• **Work to complete**
Write out each record exactly as given, but do not include the pictures.

• **Data supplied**
◇ ◇ ◇
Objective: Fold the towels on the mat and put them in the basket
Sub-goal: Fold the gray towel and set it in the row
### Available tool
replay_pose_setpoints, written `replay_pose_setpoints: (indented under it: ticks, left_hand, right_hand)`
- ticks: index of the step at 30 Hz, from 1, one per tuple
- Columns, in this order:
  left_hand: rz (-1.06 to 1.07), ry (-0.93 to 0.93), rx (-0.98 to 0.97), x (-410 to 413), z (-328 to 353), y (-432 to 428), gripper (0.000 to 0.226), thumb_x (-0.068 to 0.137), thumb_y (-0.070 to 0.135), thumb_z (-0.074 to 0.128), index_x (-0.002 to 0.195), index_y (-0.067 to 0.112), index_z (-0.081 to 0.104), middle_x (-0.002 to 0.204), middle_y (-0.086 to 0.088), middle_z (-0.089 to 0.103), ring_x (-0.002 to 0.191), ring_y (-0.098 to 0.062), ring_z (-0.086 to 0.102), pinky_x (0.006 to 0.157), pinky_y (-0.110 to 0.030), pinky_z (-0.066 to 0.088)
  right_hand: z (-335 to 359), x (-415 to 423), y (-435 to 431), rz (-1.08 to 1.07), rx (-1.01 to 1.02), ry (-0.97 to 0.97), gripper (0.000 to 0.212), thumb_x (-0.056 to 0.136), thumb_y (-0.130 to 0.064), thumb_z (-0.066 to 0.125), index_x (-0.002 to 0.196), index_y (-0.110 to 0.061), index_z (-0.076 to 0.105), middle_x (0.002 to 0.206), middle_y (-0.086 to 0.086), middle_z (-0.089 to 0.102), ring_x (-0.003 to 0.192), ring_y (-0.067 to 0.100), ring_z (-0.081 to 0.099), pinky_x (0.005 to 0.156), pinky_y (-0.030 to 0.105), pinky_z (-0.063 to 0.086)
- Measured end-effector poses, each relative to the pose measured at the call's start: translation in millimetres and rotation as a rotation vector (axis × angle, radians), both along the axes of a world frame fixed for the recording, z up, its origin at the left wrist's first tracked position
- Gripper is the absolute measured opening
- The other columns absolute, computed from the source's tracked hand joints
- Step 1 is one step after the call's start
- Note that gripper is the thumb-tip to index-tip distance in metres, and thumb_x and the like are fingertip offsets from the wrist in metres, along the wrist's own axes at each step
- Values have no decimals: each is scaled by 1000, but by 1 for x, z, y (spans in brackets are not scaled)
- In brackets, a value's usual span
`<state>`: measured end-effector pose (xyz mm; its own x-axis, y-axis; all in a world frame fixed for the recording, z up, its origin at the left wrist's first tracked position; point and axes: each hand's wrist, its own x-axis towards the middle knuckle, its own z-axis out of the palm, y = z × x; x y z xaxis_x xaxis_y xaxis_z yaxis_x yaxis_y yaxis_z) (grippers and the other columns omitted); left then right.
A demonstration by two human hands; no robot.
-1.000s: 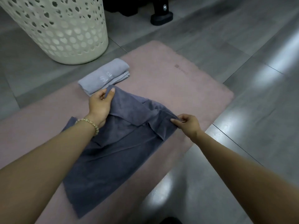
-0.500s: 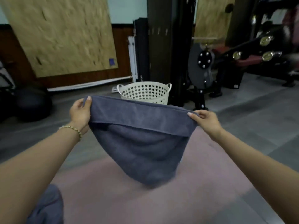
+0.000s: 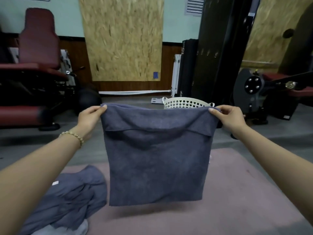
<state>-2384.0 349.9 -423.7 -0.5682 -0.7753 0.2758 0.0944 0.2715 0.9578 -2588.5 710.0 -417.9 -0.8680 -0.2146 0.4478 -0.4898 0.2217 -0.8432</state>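
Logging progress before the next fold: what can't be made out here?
Head view throughout.
1. White perforated plastic basket: only its rim shows; the held dark grey cloth towel hides its body and contents.
2. Pink floor mat: stretch behind that towel hidden.
3. Crumpled grey towel heap: cut by left forearm and bottom edge; towel count unclear.
4. Left hand, right hand: fingers behind the towel's top fold hidden.

Holding the dark towel (image 3: 155, 167) spread between left hand (image 3: 89, 117) and right hand (image 3: 228, 117), screening most of the basket (image 3: 186, 103) behind it. Leaving bare mat (image 3: 237, 192) open beneath and rightward. Crowding the mat's left side with a crumpled towel heap (image 3: 72, 197). Hemming the basket behind with a black column (image 3: 213, 56).
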Motion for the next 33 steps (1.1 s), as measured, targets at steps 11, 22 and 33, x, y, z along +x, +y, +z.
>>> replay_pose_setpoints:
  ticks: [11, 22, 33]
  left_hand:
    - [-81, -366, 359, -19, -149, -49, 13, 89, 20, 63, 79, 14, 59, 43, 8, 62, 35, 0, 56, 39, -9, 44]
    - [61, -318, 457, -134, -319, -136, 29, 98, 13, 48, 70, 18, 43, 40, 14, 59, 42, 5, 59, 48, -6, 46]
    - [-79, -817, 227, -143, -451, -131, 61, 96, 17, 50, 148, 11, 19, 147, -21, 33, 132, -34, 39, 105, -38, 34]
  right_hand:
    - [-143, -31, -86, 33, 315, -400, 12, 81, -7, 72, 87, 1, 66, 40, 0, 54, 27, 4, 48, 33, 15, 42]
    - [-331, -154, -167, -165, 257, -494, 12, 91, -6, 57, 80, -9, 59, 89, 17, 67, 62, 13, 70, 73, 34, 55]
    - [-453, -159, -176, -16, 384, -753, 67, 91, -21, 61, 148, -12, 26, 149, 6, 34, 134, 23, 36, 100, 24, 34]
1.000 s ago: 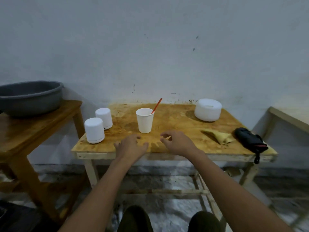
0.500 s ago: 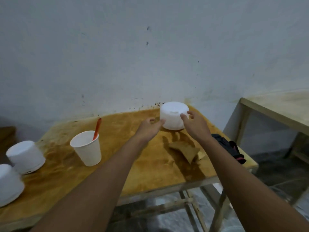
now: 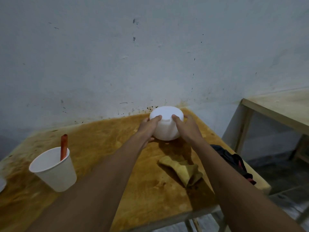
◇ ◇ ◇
• **Solution to this task**
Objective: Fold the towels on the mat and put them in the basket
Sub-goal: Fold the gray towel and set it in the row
### Available tool
replay_pose_setpoints, written `replay_pose_setpoints: (indented under it: ticks, left_hand, right_hand)`
- ticks: index of the step at 30 Hz, from 1, one per tuple
- Columns, in this order:
  left_hand: rz (-1.06 to 1.07), ry (-0.93 to 0.93), rx (-0.98 to 0.97), x (-410 to 413), z (-328 to 353), y (-432 to 428), gripper (0.000 to 0.226), thumb_x (-0.068 to 0.137), thumb_y (-0.070 to 0.135), thumb_z (-0.074 to 0.128), index_x (-0.002 to 0.195), index_y (-0.067 to 0.112), index_z (-0.081 to 0.104), middle_x (-0.002 to 0.204), middle_y (-0.086 to 0.088), middle_z (-0.089 to 0.103), ring_x (-0.002 to 0.191), ring_y (-0.098 to 0.062), ring_z (-0.086 to 0.102), pinky_x (0.006 to 0.157), pinky_y (-0.110 to 0.030), pinky_z (-0.066 to 0.088)
  right_hand: z (-335 to 359), x (-415 to 423), y (-435 to 431), rz (-1.08 to 1.07), rx (-1.01 to 1.02), ry (-0.97 to 0.97), gripper (0.000 to 0.212), thumb_x (-0.056 to 0.136), thumb_y (-0.130 to 0.064), thumb_z (-0.066 to 0.125), index_x (-0.002 to 0.196), index_y (-0.110 to 0.061), index_z (-0.076 to 0.105), middle_x (0.002 to 0.206), middle_y (-0.086 to 0.086), middle_z (-0.089 to 0.102), ring_x (-0.003 to 0.192), ring_y (-0.067 to 0.100), ring_z (-0.081 to 0.099), pinky_x (0.005 to 0.156), pinky_y (-0.030 to 0.105), pinky_z (-0.063 to 0.086)
- Measured end-effector poses, each relative to the pose measured at the call's start: translation in millimetres and rotation as a rotation vector (axis × angle, radians), both along the axes of a world frame fixed for the recording, z up, its origin at the left wrist's first tracked position
- Gripper is the absolute measured opening
- The other columns absolute, computed from the source's tracked hand joints
- Step 1 is one step after the call's start
- Note that gripper is the thumb-tip to index-tip distance in metres, and thumb_x and the like are fingertip offsets from the wrist in metres, along the wrist's own axes at each step
- Values have no decimals: each is scaled by 1000, but by 1 for x, z, y (spans in brackets are not scaled)
- In brackets, a value's usual span
`<state>`: measured end-effector pose (xyz mm; its own x-axis, y-axis; all in a world frame fixed for the recording, z up, its origin at the left wrist's first tracked position; point and axes: each hand's wrist, its own x-axis towards the middle knuckle, its own z-axis out of the palm, y = z × x; x y z xaxis_x xaxis_y xaxis_z yaxis_x yaxis_y yaxis_z) (grippers and the other columns omitted); left then right.
A demonstration by two human hands; no robot.
-1.000s: 
-0.500s: 
+0.000s: 
<state>-2384.0 349.9 -423.7 -0.5682 -0.7753 0.2758 0.0944 0.2715 0.9578 -2588.5 710.0 -417.9 -0.8680 -0.2146 0.4478 -0.4898 0.2217 -0.8432</state>
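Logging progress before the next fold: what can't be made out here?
Head view throughout.
1. White perforated plastic basket: only its rim shows; the held dark grey cloth towel hides its body and contents.
2. Pink floor mat: stretch behind that towel hidden.
3. Crumpled grey towel heap: cut by left forearm and bottom edge; towel count unclear.
4. Left hand, right hand: fingers behind the towel's top fold hidden.

Holding the dark towel (image 3: 155, 167) spread between left hand (image 3: 89, 117) and right hand (image 3: 228, 117), screening most of the basket (image 3: 186, 103) behind it. Leaving bare mat (image 3: 237, 192) open beneath and rightward. Crowding the mat's left side with a crumpled towel heap (image 3: 72, 197). Hemming the basket behind with a black column (image 3: 213, 56).
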Motion for the next 33 steps (1.1 s), as measured, targets at steps 11, 22 and 33, x, y, z along +x, +y, +z.
>>> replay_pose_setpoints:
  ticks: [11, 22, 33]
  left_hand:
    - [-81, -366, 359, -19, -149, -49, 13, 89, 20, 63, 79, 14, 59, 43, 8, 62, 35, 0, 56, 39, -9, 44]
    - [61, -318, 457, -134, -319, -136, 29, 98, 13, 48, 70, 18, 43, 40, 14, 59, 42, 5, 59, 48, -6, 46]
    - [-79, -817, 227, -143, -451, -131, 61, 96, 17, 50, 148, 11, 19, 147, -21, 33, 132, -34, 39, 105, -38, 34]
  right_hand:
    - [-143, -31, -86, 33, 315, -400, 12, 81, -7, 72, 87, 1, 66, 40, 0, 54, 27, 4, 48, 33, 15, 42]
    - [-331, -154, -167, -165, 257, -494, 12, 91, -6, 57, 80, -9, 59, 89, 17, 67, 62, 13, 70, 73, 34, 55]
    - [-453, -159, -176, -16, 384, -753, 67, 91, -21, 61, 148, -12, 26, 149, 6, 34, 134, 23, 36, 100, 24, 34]
1.000 s ago: 
0.500 s ago: 
now: 

Nothing else belongs in the answer.